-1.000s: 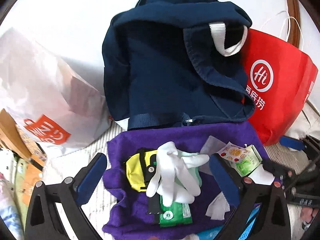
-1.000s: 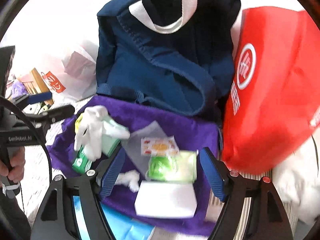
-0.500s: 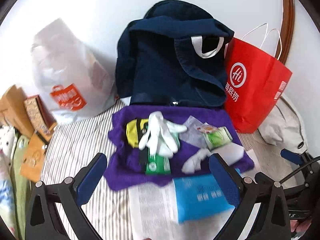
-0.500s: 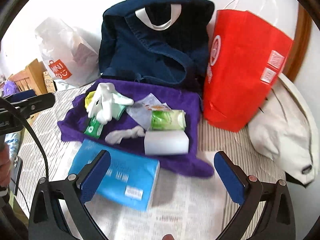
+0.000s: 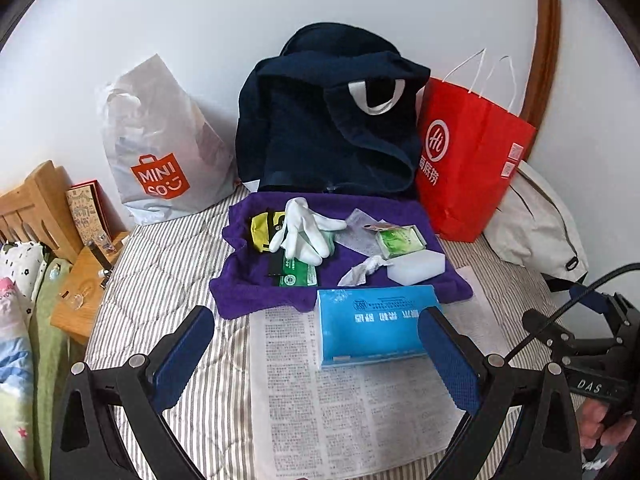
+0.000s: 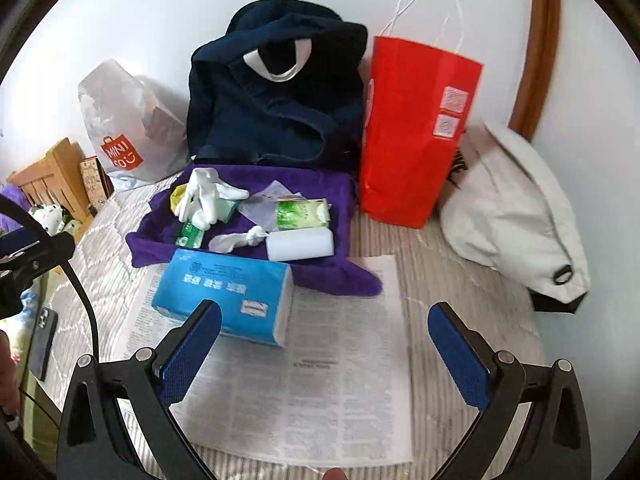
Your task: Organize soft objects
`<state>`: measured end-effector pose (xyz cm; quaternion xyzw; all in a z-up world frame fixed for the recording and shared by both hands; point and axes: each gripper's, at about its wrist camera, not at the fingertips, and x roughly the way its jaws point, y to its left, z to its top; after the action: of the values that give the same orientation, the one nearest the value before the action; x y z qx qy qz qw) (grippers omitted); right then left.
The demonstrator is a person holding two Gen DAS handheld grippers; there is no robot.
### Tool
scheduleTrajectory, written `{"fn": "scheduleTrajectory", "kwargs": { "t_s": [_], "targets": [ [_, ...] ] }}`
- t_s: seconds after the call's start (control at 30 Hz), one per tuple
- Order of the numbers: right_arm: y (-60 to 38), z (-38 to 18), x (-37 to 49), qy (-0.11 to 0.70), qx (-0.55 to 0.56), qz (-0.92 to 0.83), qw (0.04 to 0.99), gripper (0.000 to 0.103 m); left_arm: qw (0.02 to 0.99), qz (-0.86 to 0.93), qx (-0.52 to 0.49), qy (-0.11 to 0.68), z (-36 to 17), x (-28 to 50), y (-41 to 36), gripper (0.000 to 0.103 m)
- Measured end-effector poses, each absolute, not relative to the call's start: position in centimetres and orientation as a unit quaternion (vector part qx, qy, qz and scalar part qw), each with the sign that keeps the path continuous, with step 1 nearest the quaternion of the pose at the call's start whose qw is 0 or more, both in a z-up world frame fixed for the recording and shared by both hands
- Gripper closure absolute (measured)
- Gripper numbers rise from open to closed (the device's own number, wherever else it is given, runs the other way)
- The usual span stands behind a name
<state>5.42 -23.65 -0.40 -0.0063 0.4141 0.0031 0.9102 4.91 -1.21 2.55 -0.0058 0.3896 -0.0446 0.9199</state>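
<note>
White gloves [image 5: 302, 227] limp, splayed on rumpled purple cloth [image 5: 248, 292]; left gripper [image 5: 314, 354], right gripper [image 6: 326, 354] spread wide, empty

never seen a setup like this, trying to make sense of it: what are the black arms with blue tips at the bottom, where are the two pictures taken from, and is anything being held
There is no robot here. A person holds a hand tool with a two-finger claw in each hand, and a wide-angle camera on each tool looks forward along the fingers. One picture comes from the left claw, the other from the right claw. The blue tips are the finger pads.

Both claws are open and hold nothing.

Ahead, on a striped bed cover, lies a newspaper with a blue tissue pack on it. Behind is a purple cloth carrying white gloves, a white block and small packets. At the wall stand a navy bag and a red paper bag.
</note>
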Motion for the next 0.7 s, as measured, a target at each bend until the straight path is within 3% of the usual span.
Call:
{"fn": "scheduleTrajectory", "kwargs": {
  "t_s": [0.7],
  "targets": [
    [-24.9,0.3,3.1,0.419,0.004,-0.007,0.908,0.001,0.914,-0.05,-0.013,0.402,2.4,3.2,-1.6,0.0]
  ]
}}
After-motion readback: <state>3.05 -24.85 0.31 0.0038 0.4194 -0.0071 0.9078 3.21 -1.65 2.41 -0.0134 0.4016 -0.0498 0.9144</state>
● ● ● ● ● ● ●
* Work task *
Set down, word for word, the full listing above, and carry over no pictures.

* Final answer *
-1.000s: 
-1.000s: 
-0.500s: 
-0.500s: 
+0.000s: 
+0.000s: 
Your task: Organize soft objects
`<state>`: measured end-effector pose (xyz cm; quaternion xyzw; all in a z-up world frame fixed for the recording and shared by both hands; point and axes: each gripper's, at about its wrist camera, not at the fingertips, and x roughly the way its jaws point, y to its left, z to its top; after the action: of the values that give the same orientation, the one nearest the value before the action; x y z qx qy qz qw) (grippers omitted); right then left.
The demonstrator is a person holding two Gen DAS handheld grippers; there is no robot.
### Tool
scheduleTrajectory, written `{"fn": "scheduleTrajectory", "kwargs": { "t_s": [_], "targets": [ [_, ...] ] }}`
- t_s: seconds after the call's start (control at 30 Hz), one per tuple
- Order of the numbers: right_arm: y (-60 to 38), z (-38 to 18), x (-37 to 49), qy (-0.11 to 0.70), qx (-0.55 to 0.56), qz (-0.92 to 0.83), qw (0.04 to 0.99), gripper (0.000 to 0.103 m); left_arm: qw (0.02 to 0.99), qz (-0.86 to 0.93), qx (-0.52 to 0.49), qy (-0.11 to 0.68), z (-36 to 17), x (-28 to 50), y (-41 to 36), gripper (0.000 to 0.103 m)
- Measured end-effector poses, each absolute, not relative to the call's start: position in centimetres and orientation as a unit quaternion (vector part qx, qy, qz and scalar part qw), each with the sign that keeps the path continuous, with step 1 nearest the quaternion of the pose at the call's start whose qw is 0 or more, both in a z-up world frame fixed for the recording and shared by both hands
- Gripper closure absolute (measured)
- Gripper numbers rise from open to closed (the device's own number, wherever else it is given, runs the other way)
- The usual span stands behind a name
<state>5.42 -23.65 -0.40 -0.0063 0.4141 0.0031 0.9102 4.91 -1.21 2.55 -0.0058 0.3896 -0.0446 0.9199</state>
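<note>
White gloves [image 5: 302, 227] limp, splayed on rumpled purple cloth [image 5: 248, 292]; left gripper [image 5: 314, 354], right gripper [image 6: 326, 354] spread wide, empty

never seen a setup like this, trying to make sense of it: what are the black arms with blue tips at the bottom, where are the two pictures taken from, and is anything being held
There is no robot here. A person holds a hand tool with a two-finger claw in each hand, and a wide-angle camera on each tool looks forward along the fingers. One picture comes from the left claw, the other from the right claw. The blue tips are the finger pads.

Both claws are open and hold nothing.

Ahead, on a striped bed cover, lies a newspaper with a blue tissue pack on it. Behind is a purple cloth carrying white gloves, a white block and small packets. At the wall stand a navy bag and a red paper bag.
</note>
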Motion for the next 0.7 s, as measured, a target at each bend until the straight path is within 3% of the usual span.
Call:
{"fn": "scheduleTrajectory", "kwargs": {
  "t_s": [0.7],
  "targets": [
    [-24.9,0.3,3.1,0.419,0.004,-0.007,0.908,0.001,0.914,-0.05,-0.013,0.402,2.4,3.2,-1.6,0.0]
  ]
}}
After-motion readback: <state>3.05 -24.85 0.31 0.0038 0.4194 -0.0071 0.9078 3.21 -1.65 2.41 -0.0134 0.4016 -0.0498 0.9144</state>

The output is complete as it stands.